Is it okay to ask my father, who used to smoke pipes and cigars and who gave
it up (threw it all out, over and over, even the cool Frank Lloyd Wright pipe
from Uncle Newell, and who finally hasn’t smoked in oh, ten years, can I ask
him to pick me up some cigars from KY?)                         I told a boy one night in
the moon light he better get his facts straight, his morals straight and don’t
blame the little guys in the tobacco business—I made him kiss me in the
moonlight I told him if I ever started to stray he should take me out in the
woods, out away, out doors, to win me back but maybe he forgot or maybe he
just didn’t care because he didn’t even try. The lesbian priest said I can’t offer
counseling but one thing I ask: does he feed your soul and at least I didn’t laugh
out loud, but it did make things pretty clear — and fairy tale story — within
months I found someone who does (feed my soul) even when it is Marriage: Or,
Learning to Ride the Bucking Bronco (it shall never be tamed, I think I hope)
but we are picking up a few tricks along the way

I do wonder what my neighbors think of me, night-time armchair and candle-
light cigar (I hope they do — I hope they don’t — ah the twisted convulsions
of the rich souled extrovert)

                                                                             (I need another ten center!)

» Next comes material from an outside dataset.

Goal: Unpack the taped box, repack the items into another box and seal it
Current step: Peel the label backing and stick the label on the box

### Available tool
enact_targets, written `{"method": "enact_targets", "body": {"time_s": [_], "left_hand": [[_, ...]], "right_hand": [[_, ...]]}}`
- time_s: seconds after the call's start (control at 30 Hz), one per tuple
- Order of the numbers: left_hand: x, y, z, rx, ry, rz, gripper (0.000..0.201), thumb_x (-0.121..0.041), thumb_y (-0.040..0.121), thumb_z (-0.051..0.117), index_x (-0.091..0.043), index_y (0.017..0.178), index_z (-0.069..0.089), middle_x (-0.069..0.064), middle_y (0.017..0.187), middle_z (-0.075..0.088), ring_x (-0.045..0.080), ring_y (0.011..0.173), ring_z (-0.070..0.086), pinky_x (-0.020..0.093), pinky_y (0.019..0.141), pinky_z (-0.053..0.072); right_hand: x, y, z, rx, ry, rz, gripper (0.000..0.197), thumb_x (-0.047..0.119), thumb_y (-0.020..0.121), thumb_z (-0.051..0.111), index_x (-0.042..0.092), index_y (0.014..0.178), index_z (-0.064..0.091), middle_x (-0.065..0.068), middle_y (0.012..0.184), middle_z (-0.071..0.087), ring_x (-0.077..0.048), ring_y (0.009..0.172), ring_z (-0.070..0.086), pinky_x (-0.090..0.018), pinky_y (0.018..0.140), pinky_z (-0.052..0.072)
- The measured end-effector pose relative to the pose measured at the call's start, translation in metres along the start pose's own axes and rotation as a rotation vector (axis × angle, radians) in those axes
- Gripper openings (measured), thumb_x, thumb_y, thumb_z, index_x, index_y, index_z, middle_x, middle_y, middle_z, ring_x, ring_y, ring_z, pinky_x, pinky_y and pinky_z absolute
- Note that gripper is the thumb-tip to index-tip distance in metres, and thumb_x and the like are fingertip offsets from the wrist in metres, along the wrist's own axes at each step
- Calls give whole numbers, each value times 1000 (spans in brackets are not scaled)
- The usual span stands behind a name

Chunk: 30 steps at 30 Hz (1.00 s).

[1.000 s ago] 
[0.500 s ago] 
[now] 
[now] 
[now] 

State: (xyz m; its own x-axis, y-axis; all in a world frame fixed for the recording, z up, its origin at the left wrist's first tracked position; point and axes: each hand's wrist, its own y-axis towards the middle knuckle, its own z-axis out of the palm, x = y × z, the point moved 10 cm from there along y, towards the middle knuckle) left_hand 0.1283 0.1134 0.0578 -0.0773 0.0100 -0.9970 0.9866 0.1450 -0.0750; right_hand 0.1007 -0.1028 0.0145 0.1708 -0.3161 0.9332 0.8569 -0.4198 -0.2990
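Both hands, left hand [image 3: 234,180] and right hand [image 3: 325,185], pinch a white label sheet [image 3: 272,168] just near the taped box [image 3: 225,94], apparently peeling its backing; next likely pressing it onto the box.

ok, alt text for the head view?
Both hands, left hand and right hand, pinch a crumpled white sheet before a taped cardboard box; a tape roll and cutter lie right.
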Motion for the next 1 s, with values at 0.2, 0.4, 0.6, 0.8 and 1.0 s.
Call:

                                                                                       (I used to show off my bandaids!)



Naomi Buck Palagi has made her way to Northwest Indiana via many stops, including a "homesteader" childhood in rural Kentucky, complete with goats and lots of bare feet, some years in the Mississippi Delta as, among other things, a furniture maker and ballet teacher, and several years in Chicago doing the small theater rounds as an actor and director. She enjoys shaping tangible things—wood, fabric, sound, words.